Die Kölner SPD-Landtagsabgeordneten Martin Börschel und Jochen Ott kritisierten, dass die Oberbürgermeisterin die Nutzung der bestehenden Gebäude nach dem Auszug nicht jetzt schon festgezurrt habe. Sie fordern: bezahlbaren Wohnraum, etwa für Studierende: »Das ist auch Landesaufgabe«, sagt Ott. Der Verkauf an einen meistbietenden Investor jedenfalls, wie bei der benachbarten Bundesimmobilie, aus der Anfang 2018 die Agentur für Arbeit auszog, müsse unbedingt vermieden werden. Das Gebäude ist seitdem bereits weiterverkauft worden. »Klassische Spekulation«, sagt Ott. Unwahrscheinlich, dass hier günstige Wohnungen entstehen.

Für das Justizhochhaus stelle sich die Frage aber vorerst gar nicht, sagt Bernd Petelkau, Fraktionsvorsitzender der CDU und ebenfalls Landtagsmitglied. Die Qualität der Bausubstanz sei noch völlig ungeklärt. Der Altbau werde zudem noch benötigt, bis der Neubau fertig sei. Die Beteiligten rechnen mit 2028. »Das ist noch nicht abzusehen«, sagt Petelkau.

Weder Stadt noch Land wollten sich auf Anfrage zu den Verhandlungen der vergangenen Monate äußern, auch nicht zu möglichen Zusatzvereinbarungen, etwa zum Grundstück des Landes an der Alteburger Straße, wo Köln eine Gesamtschule bauen will, im Rahmen des Großprojekts Parkstadt Süd. Fest steht aber: Über das Justizzentrum wurde nicht isoliert gesprochen und teils energisch gerungen. Sein Ministerium habe zwischenzeitlich erwogen, Köln zu verlassen, so Biesenbach. Doch realistische Alternativen waren wohl nicht verfügbar. Biesenbach nannte keine möglichen Standorte außerhalb Kölns, auch in der Stadt selbst fanden sich keine innenstadtnahen Alternativen zum aktuellen Standort.

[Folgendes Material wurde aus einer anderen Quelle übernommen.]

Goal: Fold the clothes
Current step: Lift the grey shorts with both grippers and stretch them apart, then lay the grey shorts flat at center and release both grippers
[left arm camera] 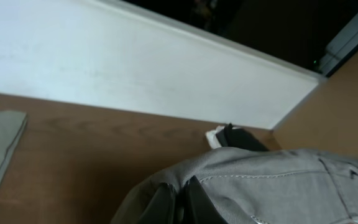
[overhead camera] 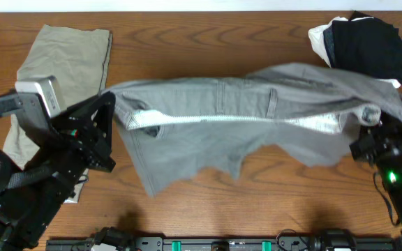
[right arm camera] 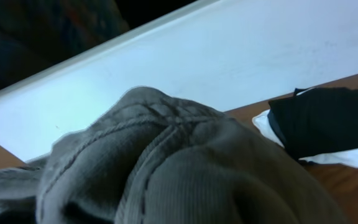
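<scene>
Though stretched wide, grey shorts (overhead camera: 222, 139) wrinkled, pale lining showing.

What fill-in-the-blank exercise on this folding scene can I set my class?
1. The left claw and right claw both grip the shorts, whose colour is ____.
2. The khaki garment lies beside the robot's ____ arm.
3. The black garment rests on a ____ one.
Missing words: grey; left; white.

One pair of grey shorts (overhead camera: 243, 118), one khaki garment (overhead camera: 68, 56), one black-and-white pile (overhead camera: 365, 42).
</scene>
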Robot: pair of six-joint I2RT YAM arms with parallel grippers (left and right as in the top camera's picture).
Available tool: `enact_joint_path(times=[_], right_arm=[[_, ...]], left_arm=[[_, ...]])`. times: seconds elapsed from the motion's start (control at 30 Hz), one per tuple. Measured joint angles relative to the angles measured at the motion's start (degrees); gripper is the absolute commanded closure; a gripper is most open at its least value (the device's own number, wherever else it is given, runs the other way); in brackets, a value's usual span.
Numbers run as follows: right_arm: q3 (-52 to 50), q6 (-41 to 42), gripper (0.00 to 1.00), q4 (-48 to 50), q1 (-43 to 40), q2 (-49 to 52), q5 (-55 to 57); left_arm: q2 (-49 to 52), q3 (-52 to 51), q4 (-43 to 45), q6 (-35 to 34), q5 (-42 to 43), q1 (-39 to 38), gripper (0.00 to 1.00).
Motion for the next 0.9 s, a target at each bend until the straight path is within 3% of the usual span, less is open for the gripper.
enact_joint_path(times=[0.23, 0.5, 0.73, 0.9], right_arm=[[0.24, 3.63, 0.99, -3.06, 0.0, 1.73, 1.6], [0.35, 4.63, 0.99, -1.03, -0.02, 19.93, 3.56], [0.31, 4.81, 0.99, 10.27, -0.07, 40.11, 2.97], [0.33, 3.93, 0.99, 24.17, 1.29, 54.4, 3.1]], left_arm=[[3.67, -0.11, -3.5, -0.26, -0.96, -0.02, 0.94], [18.93, -1.64, -2.82, -0.26, -3.5, -0.04, 0.94], [34.82, -1.97, 4.02, -0.26, -5.62, 0.09, 0.94], [44.98, -1.99, 12.76, -0.24, -6.62, 0.17, 0.94]])
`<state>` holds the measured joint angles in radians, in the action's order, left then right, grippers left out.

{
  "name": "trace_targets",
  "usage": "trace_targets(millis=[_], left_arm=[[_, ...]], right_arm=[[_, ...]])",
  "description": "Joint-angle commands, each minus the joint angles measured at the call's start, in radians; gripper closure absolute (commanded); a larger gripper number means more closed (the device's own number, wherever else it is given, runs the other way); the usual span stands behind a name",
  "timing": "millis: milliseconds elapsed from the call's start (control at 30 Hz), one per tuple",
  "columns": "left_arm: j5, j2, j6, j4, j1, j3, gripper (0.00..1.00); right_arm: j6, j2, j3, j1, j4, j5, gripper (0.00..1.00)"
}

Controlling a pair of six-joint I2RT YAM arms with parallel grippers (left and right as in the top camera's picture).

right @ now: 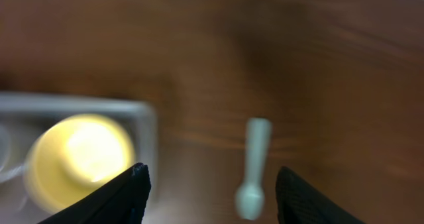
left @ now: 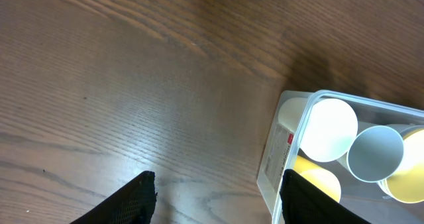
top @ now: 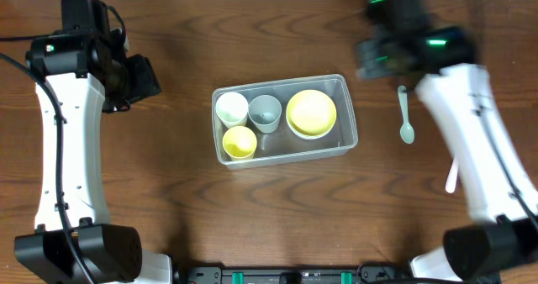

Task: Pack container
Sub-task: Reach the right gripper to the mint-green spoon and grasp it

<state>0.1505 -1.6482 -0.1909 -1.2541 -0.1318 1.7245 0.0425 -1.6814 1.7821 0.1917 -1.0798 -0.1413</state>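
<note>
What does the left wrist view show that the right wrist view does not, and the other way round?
Only the left wrist: the white cup, the small yellow cup and a label on the end wall of the container.
Only the right wrist, blurred: the pale spoon lying on the table, apart from the container.
Both: the container, the table, part of the yellow bowl, and an open, empty gripper: the left gripper, the right gripper.

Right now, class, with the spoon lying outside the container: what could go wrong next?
1. The spoon lies thin and flat on the table; the open right claw may slip off or flick it.
2. The container is crowded with cups and a yellow bowl, so the spoon may perch on the rim.
</note>
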Motion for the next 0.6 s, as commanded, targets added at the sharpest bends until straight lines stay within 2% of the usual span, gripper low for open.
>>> trace_targets(millis=[0, 200, 567], left_arm=[[-0.005, -0.001, -0.005, -0.01, -0.002, -0.006, 0.39], [-0.005, -0.001, -0.005, -0.019, -0.002, -0.006, 0.39], [-0.005, -0.001, -0.005, -0.021, -0.003, -0.006, 0.39]], right_arm=[[0.058, -0.023, -0.005, -0.126, -0.014, 0.029, 0.38], [0.058, -0.187, -0.019, -0.267, -0.073, 0.12, 0.33], [0.058, -0.468, -0.019, -0.29, -0.091, 0.124, 0.33]])
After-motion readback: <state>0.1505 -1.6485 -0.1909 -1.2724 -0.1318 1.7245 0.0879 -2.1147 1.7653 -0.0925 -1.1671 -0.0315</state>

Bereits 2014 hatte sich der Rat für die nun verkündete Variante ausgesprochen. Es scheint, als habe sich das Land diesen Vorstellungen endlich gebeugt. Es will sogar eine Fläche an die Kommune abtreten, die seit Jahren für die Erweiterung des Grüngürtels entlang des Eifelwalls eingeplant ist. Die Grünfläche für den Neubau zu nutzen, hätte der Rat ohnehin nicht gebilligt. Stattdessen soll das neue Gebäude nun mehr als sechs Geschosse hoch werden.

Der Bau wird unweigerlich Symbolkraft haben. Biesenbach sprach von einem vorgelagerten »Platz der Justiz«, der sich zum Grüngürtel öffnet, und sieht die Lage am Innenstadtrand gar als Mittel, »den Rechtsstaat zu stärken«. Reker sprach von einem »Eingangstor in die Parkstadt Süd«, die allerdings erst jenseits des Bahndamms beginnen wird. Was der Neubau, in dem wochentags ab 17 Uhr und am Wochenende Ruhe herrschen wird, für die Umgebung bedeutet, dürfte eine der spannendsten Fragen sein.

Zwischen Luxemburger Straße und Eifelwall befindet sich derzeit noch das ehemalige Kanalbauamt, das vom Autonomen Zentrum (AZ)genutzt wird, genau an der Stelle, an der der alte auf den neuen Teil des Grüngürtels treffen wird. Deshalb soll das AZ verschwinden. Für den Neubau des historischen Archivs am Eifelwall hingegen hatte der Rat Abstriche am künftigen Grünzug in Kauf genommen.

Sabine Pakulat, die für die Grünen im Stadtentwicklungsauschuss sitzt, freut sich über die Einigung zwischen Stadt und Land. »Wir sind froh, dass der Grüngürtel nicht angetastet wird«, sagt sie. Für das neue Viertel hat sie klare Prioritäten: einladende Wege und belebte Erdgeschosszonen. Sie ist aber skeptisch, ob sich mit dem bestehenden Gebäude bezahlbarer Wohnraum schaffen lässt: »Aus Gerichtssälen kann man schlecht WG-Zimmer machen«.